Nobody gives a sh**t, but okay.


Southern California

Riverside County: Inland Empire

As in San Bernardino County, voting would be pretty racially polarized. The lower middle-class and blue collar Hispanic suburbs/communities of Corona, Rubidoux, Moreno Valley, Perris, Lake Elsinore and most of Riverside would be solidly left-leaning areas. The University of California campus in Riverside's Eastside would provide a more liberal electorate, but overall it would be a rather conservative Hispanic PS vote which would predominate. The election map in its details would resemble, as it does irl, a racial map. Likewise in the San Jacinto Valley.

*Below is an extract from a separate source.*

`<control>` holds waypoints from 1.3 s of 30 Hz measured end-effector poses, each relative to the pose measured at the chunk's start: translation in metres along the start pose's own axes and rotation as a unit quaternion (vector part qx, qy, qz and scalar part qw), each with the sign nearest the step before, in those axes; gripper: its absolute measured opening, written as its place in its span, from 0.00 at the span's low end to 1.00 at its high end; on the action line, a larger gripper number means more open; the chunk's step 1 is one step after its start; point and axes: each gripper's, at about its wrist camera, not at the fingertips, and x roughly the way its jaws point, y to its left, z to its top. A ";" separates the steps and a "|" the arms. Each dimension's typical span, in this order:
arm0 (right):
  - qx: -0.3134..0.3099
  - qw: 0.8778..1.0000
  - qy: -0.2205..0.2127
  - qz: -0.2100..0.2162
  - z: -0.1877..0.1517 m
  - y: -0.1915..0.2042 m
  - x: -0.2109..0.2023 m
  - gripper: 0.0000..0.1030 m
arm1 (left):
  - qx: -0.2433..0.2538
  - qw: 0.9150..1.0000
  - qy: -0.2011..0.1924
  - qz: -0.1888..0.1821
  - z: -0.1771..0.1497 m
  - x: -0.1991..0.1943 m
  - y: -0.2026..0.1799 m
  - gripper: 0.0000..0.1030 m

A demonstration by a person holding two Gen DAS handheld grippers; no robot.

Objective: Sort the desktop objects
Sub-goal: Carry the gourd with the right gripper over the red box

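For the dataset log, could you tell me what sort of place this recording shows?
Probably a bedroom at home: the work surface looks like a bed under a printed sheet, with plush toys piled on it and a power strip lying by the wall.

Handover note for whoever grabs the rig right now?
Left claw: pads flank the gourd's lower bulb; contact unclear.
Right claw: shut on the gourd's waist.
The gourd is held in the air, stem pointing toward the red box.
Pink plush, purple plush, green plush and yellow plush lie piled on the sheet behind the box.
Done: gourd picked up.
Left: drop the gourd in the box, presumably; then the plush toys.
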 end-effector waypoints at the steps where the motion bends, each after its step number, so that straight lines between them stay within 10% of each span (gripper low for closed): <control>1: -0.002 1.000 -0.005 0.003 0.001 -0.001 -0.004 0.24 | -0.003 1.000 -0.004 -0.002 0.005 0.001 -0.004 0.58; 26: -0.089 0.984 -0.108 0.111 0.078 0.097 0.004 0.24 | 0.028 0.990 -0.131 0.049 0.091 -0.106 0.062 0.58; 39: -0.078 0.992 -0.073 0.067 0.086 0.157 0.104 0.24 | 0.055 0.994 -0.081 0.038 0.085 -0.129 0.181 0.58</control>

Norco is an interesting very white and pretty affluent community squeezed between two Hispanic areas, including low-income Corona to the south. It would be solidly UMP. The UMP would also find strength in the exurban communities, largely white and high-growth middle-class, lining I-15 (Temecula, Murrieta, Wildomar). The FN would also poll well.

Riverside County: Coachella Valley

The Coachella Valley in Riverside County includes formerly agricultural areas transformed into high-growth peri-urban communities or retirement communities. Originally places like Palm Springs, Palm Desert or La Quinta were overwhelmingly white conservative retirement communities, filled with pretty well-off right-leaning retirees. However, the region around Palm Springs has seen pretty solid growth with a sizable Hispanic presence.

Palm Springs would have shifted to the left in recent years after having been a RPR stronghold for a long time. There is a very large gay and lesbian community and the city has otherwise attracted more liberal young professionals. Palm Springs might yet have voted for Sarkozy in 2007, but there would have been a strong shift leftwards. The Greens would have done well in 2009.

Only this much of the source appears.